In Lukas hoofdstuk 15 staat een krachtige illustratie van Jezus over een man die een kudde van 100 schapen had. Toen er een schaap was zoekgeraakt, liet de man de andere 99 schapen achter in de wildernis en ging naar het verloren schaap zoeken ‘totdat hij het gevonden had’. Jezus ging verder: ‘Als hij het heeft gevonden, legt hij het op zijn schouders en is verheugd. En thuisgekomen, roept hij zijn vrienden en zijn buren bijeen en zegt tot hen: “Verheugt u met mij, want ik heb mijn schaap dat verloren was geraakt, gevonden.”’ Tenslotte zei Jezus: ‘Ik zeg u dat er evenzo in de hemel meer vreugde zal zijn over één zondaar die berouw heeft dan over negenennegentig rechtvaardigen die geen berouw nodig hebben’ (Luk. 15:4-7).
De context laat zien dat Jezus deze woorden uitsprak om de manier van denken te corrigeren van de schriftgeleerden en de farizeeën, die kritiek op hem hadden omdat hij omging met belastinginners en zondaars (Luk. 15:1-3). Jezus zei dat er vreugde in de hemel is als een zondaar tot berouw komt. We kunnen ons afvragen: als er in de hemel vreugde is, zou er dan niet ook vreugde op aarde moeten zijn als een zondaar berouw heeft, zich omkeert en ‘rechte paden voor zijn voeten maakt’? (Hebr. 12:13)
Als iemand in de gemeente wordt hersteld, hebben we alle reden om blij te zijn. Hij zal natuurlijk trouw aan God moeten blijven, maar om hersteld te kunnen worden heeft hij berouw moeten tonen en we zijn blij dat hij dat heeft gedaan. Dus als de ouderlingen een mededeling doen dat iemand is hersteld, is een spontaan, waardig applaus niet ongepast.
Wat kan de oorzaak zijn geweest dat het water van het waterbekken van Bethzatha ‘in beroering’ kwam?
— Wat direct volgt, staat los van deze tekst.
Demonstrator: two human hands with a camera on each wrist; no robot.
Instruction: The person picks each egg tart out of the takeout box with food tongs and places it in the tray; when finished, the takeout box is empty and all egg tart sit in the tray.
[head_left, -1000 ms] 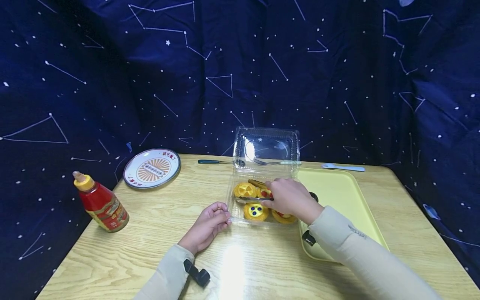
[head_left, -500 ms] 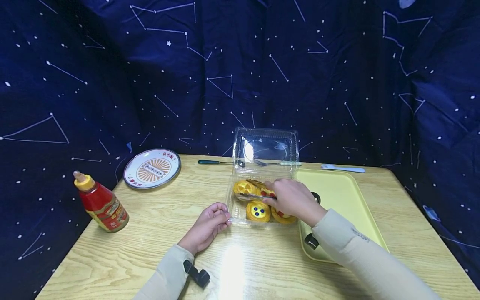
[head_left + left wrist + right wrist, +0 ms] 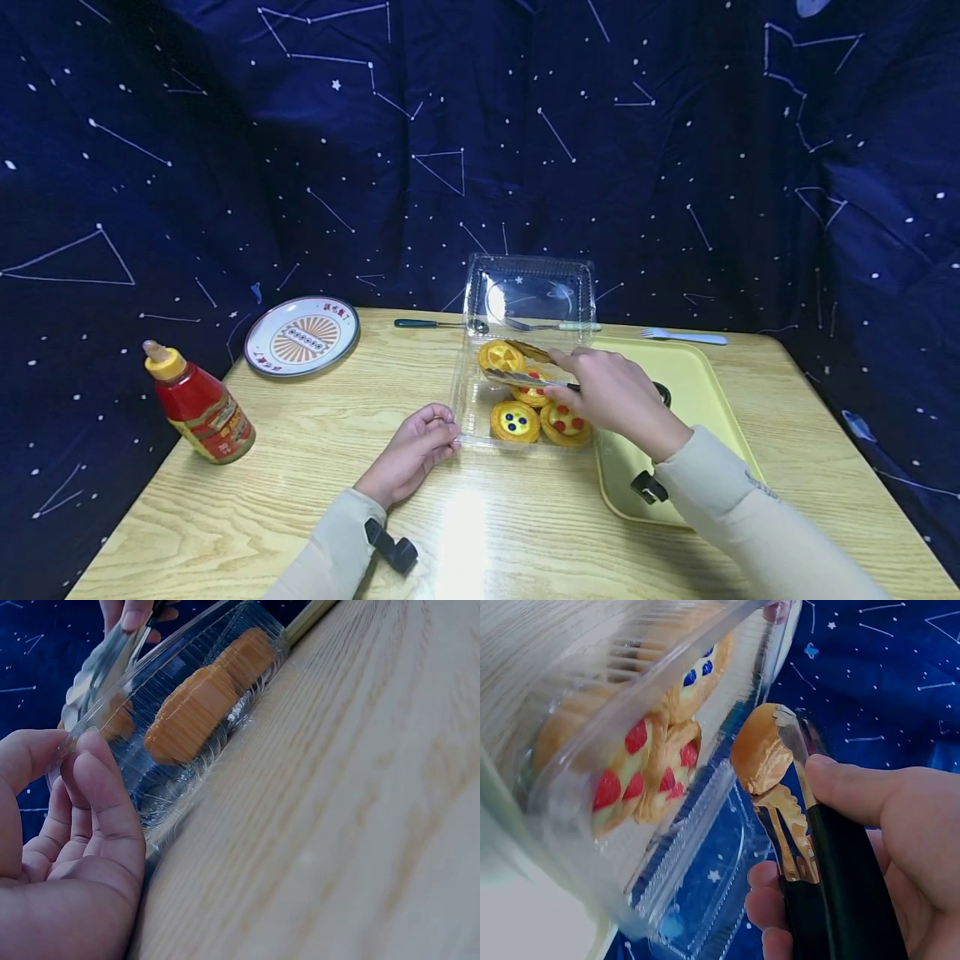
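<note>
My right hand point(image 3: 618, 396) grips black-handled tongs point(image 3: 855, 900), whose metal ends clasp an egg tart point(image 3: 495, 356) topped with yellow pieces. That tart is raised over the back of a clear plastic box point(image 3: 476, 408), above the other tarts. Inside the box sit a tart with blue berries point(image 3: 515, 422) and two red-topped ones, one at the front right point(image 3: 566, 423) and one partly behind the tongs point(image 3: 531, 395). My left hand point(image 3: 411, 458) pinches the box's front left rim between thumb and fingers, as the left wrist view shows. The hinged lid point(image 3: 528, 292) stands up behind.
A yellow tray point(image 3: 682, 375) lies right of the box, under my right forearm. Along the back are a dark-handled spoon point(image 3: 416, 323), a fork point(image 3: 577, 327) and a light blue fork point(image 3: 686, 337). At left are a patterned plate point(image 3: 303, 336) and a red sauce bottle point(image 3: 206, 412).
My right hand has moved right, and the tongs have lifted the yellow-topped tart up from among the others. The blue-berry tart shifted slightly right earlier. My left hand stays at the rim.
</note>
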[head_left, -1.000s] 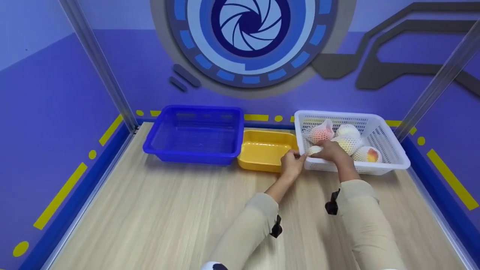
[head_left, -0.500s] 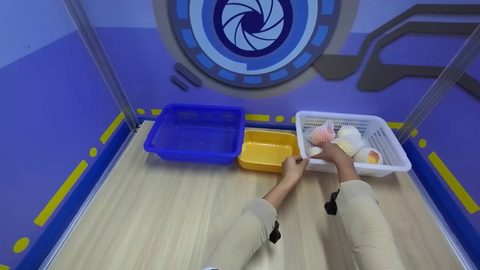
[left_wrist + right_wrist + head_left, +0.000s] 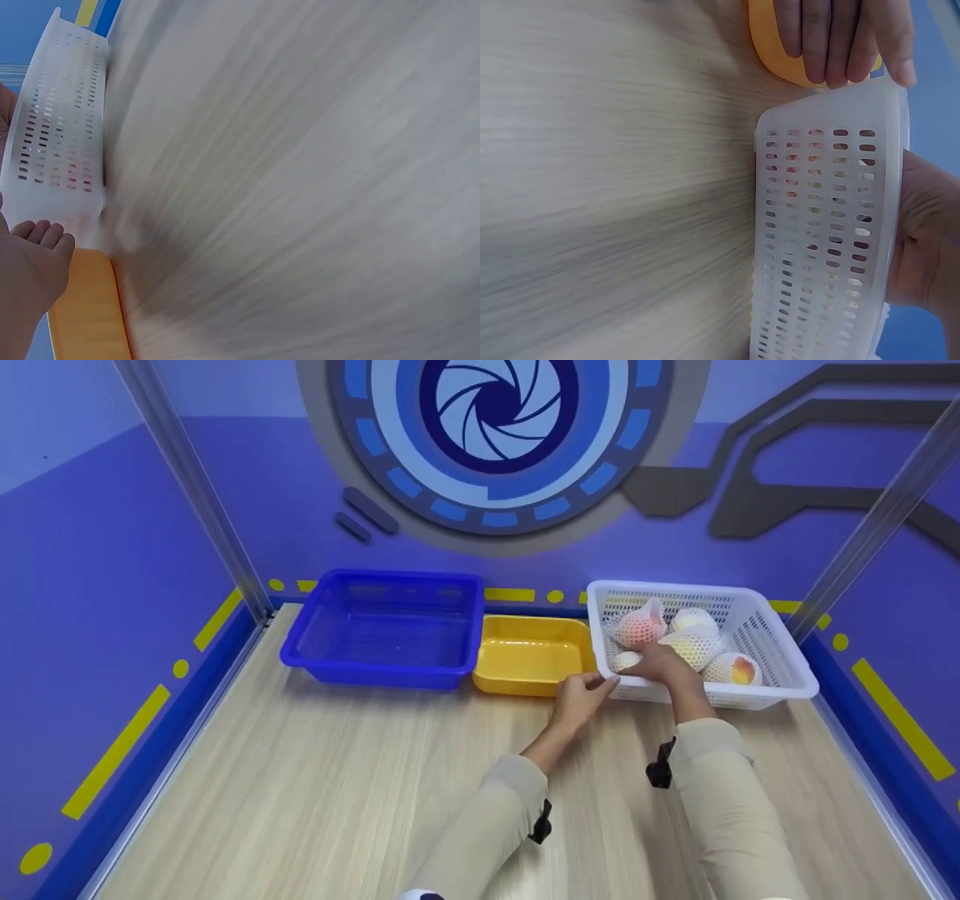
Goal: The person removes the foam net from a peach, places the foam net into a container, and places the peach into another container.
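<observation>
In the head view, the white slotted basket [image 3: 720, 696] at the right holds several fruits in white foam nets, among them a reddish one [image 3: 642, 625] and a red-and-yellow one [image 3: 733, 669]. My right hand [image 3: 666, 664] reaches over its front rim, thumb and fingers on either side of a small pale netted fruit [image 3: 625, 661] in the front left corner. Its fingertips are hidden. Outside that corner is my left hand [image 3: 580, 701]. The right wrist view shows the left hand's fingers [image 3: 845, 37] nearly straight beside the basket wall, thumb tip at the rim.
A yellow tray [image 3: 517, 687] stands between the white basket and a larger blue basket [image 3: 390, 673] on the left. All three line the back of the wooden table [image 3: 337, 780]. Printed panels [image 3: 255, 502] rise behind and at both sides.
My left hand has dropped slightly towards me along the basket corner. The yellow tray has shifted back a little. The right hand stays at the same fruit.
</observation>
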`<action>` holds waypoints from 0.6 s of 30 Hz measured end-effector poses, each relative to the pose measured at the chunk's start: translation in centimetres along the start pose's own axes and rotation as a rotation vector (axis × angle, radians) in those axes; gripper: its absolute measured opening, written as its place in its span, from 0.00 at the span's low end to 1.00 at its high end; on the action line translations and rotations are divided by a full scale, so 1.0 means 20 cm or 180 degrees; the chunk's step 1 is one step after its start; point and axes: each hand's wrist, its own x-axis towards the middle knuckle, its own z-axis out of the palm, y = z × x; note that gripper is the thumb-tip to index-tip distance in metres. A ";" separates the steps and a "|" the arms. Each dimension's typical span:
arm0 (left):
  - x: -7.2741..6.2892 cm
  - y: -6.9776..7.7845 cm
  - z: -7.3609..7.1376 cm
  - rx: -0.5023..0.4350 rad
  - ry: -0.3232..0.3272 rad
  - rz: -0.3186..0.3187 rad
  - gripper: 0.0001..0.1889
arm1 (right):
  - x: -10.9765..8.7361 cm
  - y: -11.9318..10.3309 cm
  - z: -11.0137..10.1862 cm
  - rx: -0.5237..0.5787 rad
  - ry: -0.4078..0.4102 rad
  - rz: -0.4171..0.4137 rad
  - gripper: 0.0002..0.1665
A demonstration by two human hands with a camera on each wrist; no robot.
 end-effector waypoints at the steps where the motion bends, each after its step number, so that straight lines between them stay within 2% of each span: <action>1: 0.00 0.01 0.01 0.0005 0.0033 -0.0026 0.15 | 0.00 0.00 0.00 -0.0011 -0.0003 -0.0004 0.43; 7: 0.01 0.04 0.04 -0.0068 0.0200 -0.0136 0.14 | 0.01 0.00 -0.01 0.0009 0.0029 0.0028 0.43; 13: 0.03 0.06 0.06 -0.0119 0.0201 -0.0074 0.12 | 0.00 0.01 -0.01 0.0056 0.0465 -0.0052 0.42; 18: 0.03 0.06 0.05 -0.0119 0.0172 -0.0220 0.10 | -0.01 0.02 -0.02 0.0199 0.0708 -0.0095 0.45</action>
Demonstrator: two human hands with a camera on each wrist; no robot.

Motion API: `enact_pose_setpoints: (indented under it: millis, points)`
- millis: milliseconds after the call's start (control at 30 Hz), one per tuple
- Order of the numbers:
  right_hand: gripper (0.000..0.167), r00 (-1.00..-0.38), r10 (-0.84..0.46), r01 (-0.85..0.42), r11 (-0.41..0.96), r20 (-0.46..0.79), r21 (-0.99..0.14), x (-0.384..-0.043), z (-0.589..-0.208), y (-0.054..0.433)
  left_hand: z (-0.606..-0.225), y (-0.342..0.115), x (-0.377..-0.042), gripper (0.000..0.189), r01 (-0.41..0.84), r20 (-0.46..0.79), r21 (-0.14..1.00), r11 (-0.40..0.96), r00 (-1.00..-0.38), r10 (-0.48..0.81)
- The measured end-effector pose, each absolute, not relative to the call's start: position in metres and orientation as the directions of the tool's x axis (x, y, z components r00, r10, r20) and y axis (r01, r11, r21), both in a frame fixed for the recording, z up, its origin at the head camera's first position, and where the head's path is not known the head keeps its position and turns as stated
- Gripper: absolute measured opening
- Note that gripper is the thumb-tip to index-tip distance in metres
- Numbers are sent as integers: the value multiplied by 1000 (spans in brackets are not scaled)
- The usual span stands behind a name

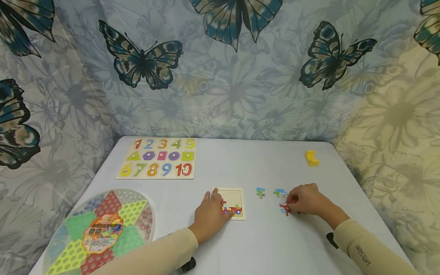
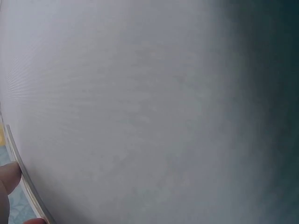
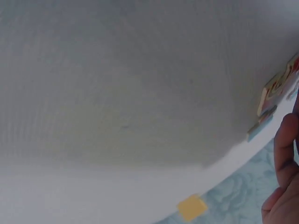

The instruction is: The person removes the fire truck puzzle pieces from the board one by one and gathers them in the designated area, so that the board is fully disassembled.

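My left hand (image 1: 211, 215) rests on the left side of a small square wooden puzzle tray (image 1: 237, 193), with its fingers extended along the tray and the thumb near the lower edge. Inside the tray lies a red and yellow vehicle picture (image 1: 233, 209), partly covered by that hand. To the right, my right hand (image 1: 307, 199) has its fingers curled down and pinches a red and blue puzzle piece (image 1: 284, 209) at the tabletop. Just beyond it lies a blue and green piece (image 1: 279, 193), and left of that another piece (image 1: 261, 192). More pieces are partly hidden beneath the right hand.
A number and shape board (image 1: 156, 158) lies at the back left of the white table (image 1: 261, 244). A round star-patterned game board (image 1: 103, 229) is at the front left, under the left sleeve. A yellow block (image 1: 311, 158) stands at the back right.
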State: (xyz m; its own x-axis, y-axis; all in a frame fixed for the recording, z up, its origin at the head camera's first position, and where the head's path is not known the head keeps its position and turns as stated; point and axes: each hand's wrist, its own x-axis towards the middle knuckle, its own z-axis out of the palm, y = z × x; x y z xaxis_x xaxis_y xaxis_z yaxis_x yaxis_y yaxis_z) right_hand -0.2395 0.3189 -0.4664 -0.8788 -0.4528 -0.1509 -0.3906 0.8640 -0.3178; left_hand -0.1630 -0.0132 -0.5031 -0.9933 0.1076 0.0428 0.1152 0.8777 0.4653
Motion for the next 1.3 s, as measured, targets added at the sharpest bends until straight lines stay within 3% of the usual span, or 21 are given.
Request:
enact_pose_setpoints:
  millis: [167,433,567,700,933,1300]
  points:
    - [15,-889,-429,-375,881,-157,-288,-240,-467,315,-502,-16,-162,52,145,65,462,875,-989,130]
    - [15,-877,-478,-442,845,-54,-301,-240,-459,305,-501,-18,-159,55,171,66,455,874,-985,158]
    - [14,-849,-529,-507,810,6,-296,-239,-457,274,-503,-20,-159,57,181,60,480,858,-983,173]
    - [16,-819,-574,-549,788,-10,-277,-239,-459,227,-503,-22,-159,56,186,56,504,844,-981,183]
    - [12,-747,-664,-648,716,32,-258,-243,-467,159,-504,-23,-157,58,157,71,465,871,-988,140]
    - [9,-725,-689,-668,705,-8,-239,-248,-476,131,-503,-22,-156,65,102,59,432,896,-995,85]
Sommige inwoners van Jeruzalem in de tijd van Jezus dachten dat het waterbekken van Bethzatha genezende kracht had als het water ‘in beroering’ kwam (Joh. 5:1-7). Daarom kwamen daar veel mensen naartoe die genezing zochten.
Het waterbekken blijkt een Joods ritueel bad te zijn. Het waterpeil werd aangevuld en in stand gehouden met de inhoud van een aangrenzend reservoir, dat deel uitmaakte van hetzelfde complex. Onderzoek heeft uitgewezen dat de twee bassins werden gescheiden door een muur. Een sluisdeur in deze muur kon worden geopend om water uit het reservoir via een kanaal naar de bodem van het rituele bad te vervoeren. Als dat gebeurde, zal de waterstroom het oppervlak van het water zeker in beroering hebben gebracht.
Het is interessant dat Johannes 5:4, waar staat dat een engel het water in beroering bracht, niet is opgenomen in zeer gerespecteerde oude Griekse handschriften, zoals de Codex Sinaiticus uit de vierde eeuw. In ieder geval genas Jezus bij Bethzatha een man die al 38 jaar ziek was. De man werd onmiddellijk genezen — zelfs zonder het bassin in te gaan.